Such, my Lords and gentlemen, was Lord Haldane's language in September, 1906—less than six years ago. Might it not be imagined that he was speaking as President of the National Service League, addressing a meeting such as I am addressing to-day?
Nor can it be denied that, in his subsequent description of the functions to be fulfilled by the Forces which he has substituted for the Volunteers, Lord Haldane has correctly kept in view the relationship which ought to exist between the branches and the trunk, between the Navy and the Regular nucleus on the one hand, and the "National Army lying behind" them on the other.
In his Memorandum on the Army Estimates for 1908-09, when the Territorial Force was created, Lord Haldane said that it was "designed—
"1. To compel any hostile Power which may attempt invasion to send a force so large that its transports could not evade our own fleets and flotillas.
"2. To free the Regular Army from the necessity of remaining in these islands to fulfil the functions of Home Defence.
"3. And," he said, "a further result will be to permit greater freedom to the Navy."
Elsewhere Lord Haldane protested that the "essence of the duty of the Territorial Force is to protect us against invasion"; and he pointed out that the Territorial Force might have to be entrusted with the defence of these shores after the whole of the Regular Army had left the country.
You will see, my Lords and gentlemen, that an efficient Territorial Force is thus made the fundamental condition of the effectiveness of our whole defensive system, and the question immediately arises, Can the Territorial Force perform the functions assigned to it?
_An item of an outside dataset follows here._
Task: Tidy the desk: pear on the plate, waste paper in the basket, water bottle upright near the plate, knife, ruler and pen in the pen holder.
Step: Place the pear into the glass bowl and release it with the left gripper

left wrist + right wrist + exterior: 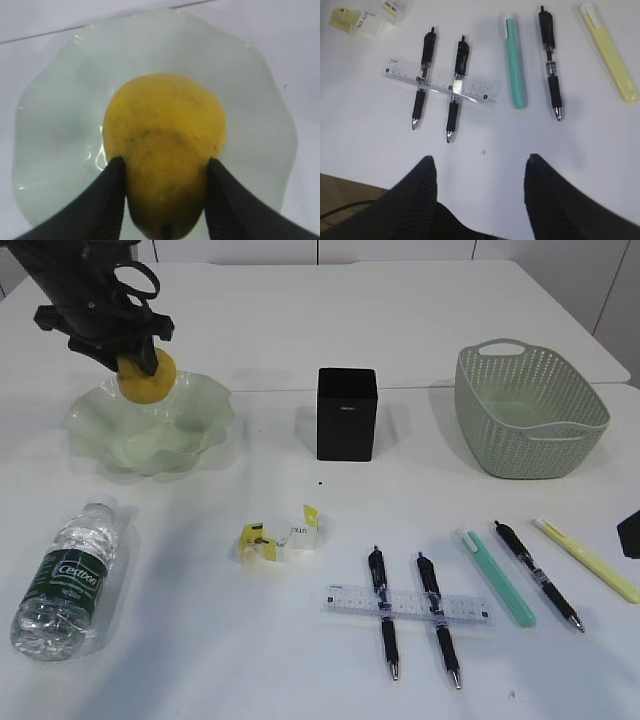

If it cannot perform those functions, the whole defensive system, of which it is the central pillar, must fall to the ground.
What, then, is this system?
It consists, for an Empire such as ours, of three parts—
1. A supreme Navy, the standard for which has been laid down by the present Government as that of a 60 per cent. superiority over the next strongest Navy.
2. A Regular Army, to act as a garrison and police force to our Empire in time of peace, and as a striking force in time of war.
3. A Home Army of such a character as regards numbers and training as would enable it to free the Navy and the Regular Army from the primary duties of Home Defence by providing direct security against an attempted invasion of these shores, and at the same time to form a potential reserve which could supply by voluntary effort in a national emergency powers of expansion to the Regular Army when fighting for the very existence of our Empire abroad.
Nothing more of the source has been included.